O número de idosos a cumprir penas de prisão no Japão tem aumentado de forma alarmante nos últimos anos. Muitos destes reclusos, com mais de 65 anos, são condenados por pequenos furtos, cometidos não por ganância, mas por necessidade. A falta de apoio social e a solidão levam alguns a reincidir de propósito, pois na prisão encontram alimentação, cuidados médicos e companhia, algo que lhes falta no dia a dia.
De acordo com dados da CNN Internacional, a população carcerária idosa quadruplicou entre 2003 e 2022. Atualmente, cerca de metade dos furtos registados no país são cometidos por pessoas com mais de 65 anos, e mais de 80% das reclusas desta faixa etária estão presas por roubo. Em muitos casos, os próprios idosos apresentam-se voluntariamente à polícia, entregando os bens furtados, numa tentativa de acelerar o processo de detenção.
Um dos exemplos mais marcantes é o de Toshio Takata, um homem de 60 anos que roubou uma bicicleta e se entregou às autoridades. A sua história reflete a de muitos outros idosos que, ao cumprirem a pena, percebem que a vida na prisão é mais segura e confortável do que a realidade que enfrentam fora dela.
Segundo a Executive Digest, a pobreza e o isolamento social são as principais razões que levam muitos idosos a esta situação extrema. O Japão enfrenta um dos ritmos de envelhecimento mais acelerados do mundo, com uma taxa de natalidade extremamente baixa, o que tem criado um cenário de solidão e falta de suporte familiar. Sem apoio suficiente, muitos idosos sentem-se desamparados e procuram alternativas para sobreviver.
A questão financeira agrava ainda mais o problema. O sistema de pensões japonês não consegue garantir um rendimento digno a muitos reformados. Segundo a Bloomberg, muitos idosos continuam a trabalhar mesmo depois dos 70 e 80 anos para conseguirem pagar as suas despesas. Em 2019, um estudo da Universidade Metropolitana de Tóquio indicava que 44% das mulheres idosas solteiras viviam abaixo do limiar da pobreza.
O acesso limitado a recursos básicos leva muitos a ver a prisão como uma solução para os seus problemas. Lá, têm garantidos refeições, alojamento e assistência médica, algo que não conseguem assegurar no exterior. Para muitos, a prisão torna-se uma alternativa mais segura e digna do que a liberdade.
A história de Akiyo, uma mulher de 81 anos condenada por furtos repetidos, ilustra bem esta realidade. O seu próprio filho rejeitou-a, dizendo-lhe: “Gostava que te fosses embora”. Sentindo-se sem esperança, viu na prisão um refúgio. “Se tivesse estabilidade financeira e uma vida confortável, não teria feito isto”, confessou. “Talvez esta seja a vida mais estável para mim”.
O professor Andrés Losada Baltar, especialista em Psicologia Clínica, traça um paralelo com a realidade espanhola, onde também há pessoas que prolongam a estadia em hospitais ou lares por não terem apoio em casa. “Muitos idosos procuram nesses espaços a atenção e o carinho que não encontram nas suas famílias”, explicou ao ABC.
A reintegração dos idosos após a libertação também representa um grande desafio. Muitas vezes, ao saírem da prisão, não têm qualquer rede de apoio e acabam por voltar a cometer crimes para serem novamente encarcerados. “Mesmo depois de regressarem à sociedade, não têm ninguém que cuide deles”, afirmou uma guarda prisional à CNN.

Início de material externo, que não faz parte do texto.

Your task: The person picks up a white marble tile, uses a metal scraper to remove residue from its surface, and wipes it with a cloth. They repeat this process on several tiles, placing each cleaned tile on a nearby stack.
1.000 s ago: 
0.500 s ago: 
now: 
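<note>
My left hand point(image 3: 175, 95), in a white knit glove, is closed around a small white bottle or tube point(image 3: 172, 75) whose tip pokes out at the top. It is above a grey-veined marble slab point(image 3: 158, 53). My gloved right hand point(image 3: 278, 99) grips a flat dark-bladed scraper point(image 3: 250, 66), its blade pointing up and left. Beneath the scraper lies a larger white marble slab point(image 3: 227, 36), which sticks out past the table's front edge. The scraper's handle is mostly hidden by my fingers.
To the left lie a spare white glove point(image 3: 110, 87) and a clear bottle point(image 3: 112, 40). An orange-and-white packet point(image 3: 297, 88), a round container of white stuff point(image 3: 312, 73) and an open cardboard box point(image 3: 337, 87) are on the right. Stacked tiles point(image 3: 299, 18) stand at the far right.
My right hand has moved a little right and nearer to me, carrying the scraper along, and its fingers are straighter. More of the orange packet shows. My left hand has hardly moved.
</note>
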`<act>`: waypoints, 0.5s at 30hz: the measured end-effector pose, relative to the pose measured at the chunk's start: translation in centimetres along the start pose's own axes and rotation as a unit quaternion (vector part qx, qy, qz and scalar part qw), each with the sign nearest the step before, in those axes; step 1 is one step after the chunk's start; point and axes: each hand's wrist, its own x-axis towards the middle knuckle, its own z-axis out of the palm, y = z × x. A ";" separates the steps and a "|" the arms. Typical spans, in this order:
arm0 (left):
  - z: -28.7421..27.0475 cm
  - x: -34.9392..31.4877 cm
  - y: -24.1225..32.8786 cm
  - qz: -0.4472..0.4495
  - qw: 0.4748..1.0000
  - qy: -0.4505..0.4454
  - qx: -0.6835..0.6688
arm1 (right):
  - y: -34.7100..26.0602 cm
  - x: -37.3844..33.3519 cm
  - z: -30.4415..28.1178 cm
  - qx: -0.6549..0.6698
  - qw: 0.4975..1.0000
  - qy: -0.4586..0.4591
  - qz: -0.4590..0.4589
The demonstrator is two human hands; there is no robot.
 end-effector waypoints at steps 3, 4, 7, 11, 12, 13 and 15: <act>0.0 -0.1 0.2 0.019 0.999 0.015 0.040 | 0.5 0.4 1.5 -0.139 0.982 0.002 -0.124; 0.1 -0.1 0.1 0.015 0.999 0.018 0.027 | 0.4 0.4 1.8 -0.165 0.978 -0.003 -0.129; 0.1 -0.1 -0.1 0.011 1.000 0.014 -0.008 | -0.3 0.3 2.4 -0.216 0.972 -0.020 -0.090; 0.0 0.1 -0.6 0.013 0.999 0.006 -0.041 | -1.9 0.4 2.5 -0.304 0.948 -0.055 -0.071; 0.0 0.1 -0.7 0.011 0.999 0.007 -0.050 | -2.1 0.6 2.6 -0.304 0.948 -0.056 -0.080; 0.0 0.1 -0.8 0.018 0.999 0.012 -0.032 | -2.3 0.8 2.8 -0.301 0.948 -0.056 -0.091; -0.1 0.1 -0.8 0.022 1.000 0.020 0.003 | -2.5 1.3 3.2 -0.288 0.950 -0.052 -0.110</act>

O Japão enfrenta um problema estrutural que exige mudanças urgentes. O governo tem desenvolvido iniciativas para apoiar idosos em situação de vulnerabilidade, mas ainda há um longo caminho a percorrer. O preconceito contra os mais velhos, conhecido como “idadismo”, agrava a situação, levando-os a acreditar que são um fardo para a sociedade. Para resolver esta crise, será essencial garantir melhores condições de vida à população idosa e evitar que a prisão continue a ser vista como a única alternativa viável para muitos.